I have mentioned in the last few days that the next big hurdle to deal with in figuring my shit out, other than job hunting and such, is salvaging my grad school education. This should have been my last semester. Hell, really, LAST semester was supposed to be the last, but I was deep into my depression and this fog I couldn’t nail down. I got through one class but had to take an incomplete for the other one. Thus continuing this term.
Then the eviction happened and JoJo dying happened…. and all my normal life stuff just came to a screeching halt. I had to deal with court stuff, move my stuff into a larger storage unit and then cram as much of my stuff in the apartment into the same 8×20 unit (still need funds), and mourn my beloved JoJo, and find a job, and find a place to stay, and deal with medical stuff… and… and … and.
Now, I’m job hunting. Slowly dealing with the normal life stuff. I left a voicemail for my advisor that I would be near her office yesterday and I needed to figure out what to do with my schooling.

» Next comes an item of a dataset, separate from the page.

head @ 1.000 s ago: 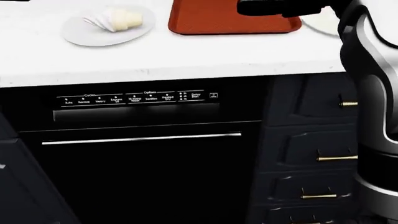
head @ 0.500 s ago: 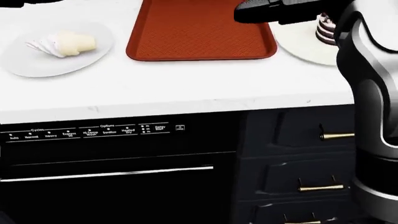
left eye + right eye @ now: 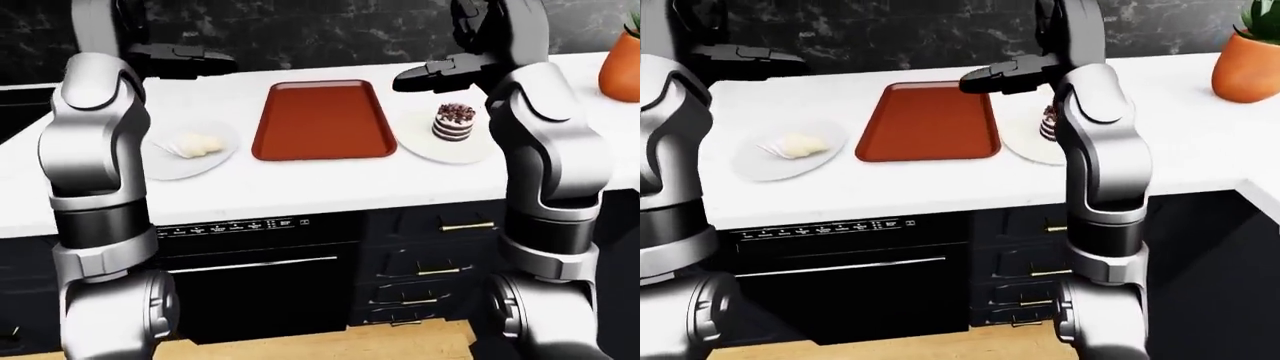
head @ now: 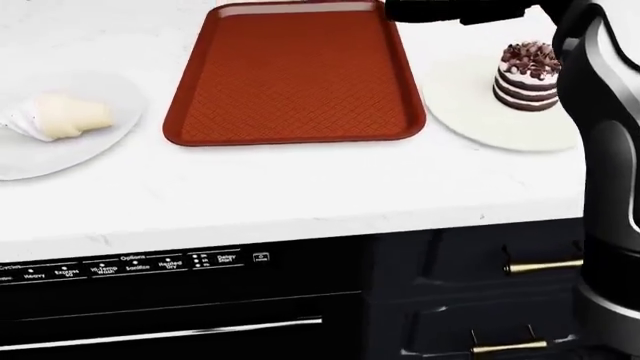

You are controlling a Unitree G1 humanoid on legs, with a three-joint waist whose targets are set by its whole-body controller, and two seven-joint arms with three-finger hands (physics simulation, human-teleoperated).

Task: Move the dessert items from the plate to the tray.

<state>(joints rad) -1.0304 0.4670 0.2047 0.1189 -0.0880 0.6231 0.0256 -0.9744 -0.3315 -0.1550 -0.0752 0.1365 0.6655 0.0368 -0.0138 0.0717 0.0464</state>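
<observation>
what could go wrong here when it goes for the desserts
1. The layered cake stands tall and narrow on its plate; a sideways nudge from the right hand hovering above could topple it.
2. The cream pastry looks soft and may squash or smear in a firm grip.
3. The tray lies loose between both plates, so a low carry could shove it.

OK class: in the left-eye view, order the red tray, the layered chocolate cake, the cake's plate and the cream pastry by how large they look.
1. Red tray
2. Cake's plate
3 and 4. Layered chocolate cake and cream pastry look about the same size, too close to rank.
</observation>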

She called me from home and left a voicemail for me (ringer was on silent). I can take W’s on everything and not get hit too badly… deadline is next Wednesday. I hate doing it, but my mental and physical health has been teetering on the edge. Colds, infections, my back injury flaring up really bad, knee getting messed up again… mentally and emotionally, I’m still in Survival Mode. I still feel disconnected from my own life.
I’ll take a few days to figure it out. I hate having to keep going. But for my own sanity and well-being, I think I have to.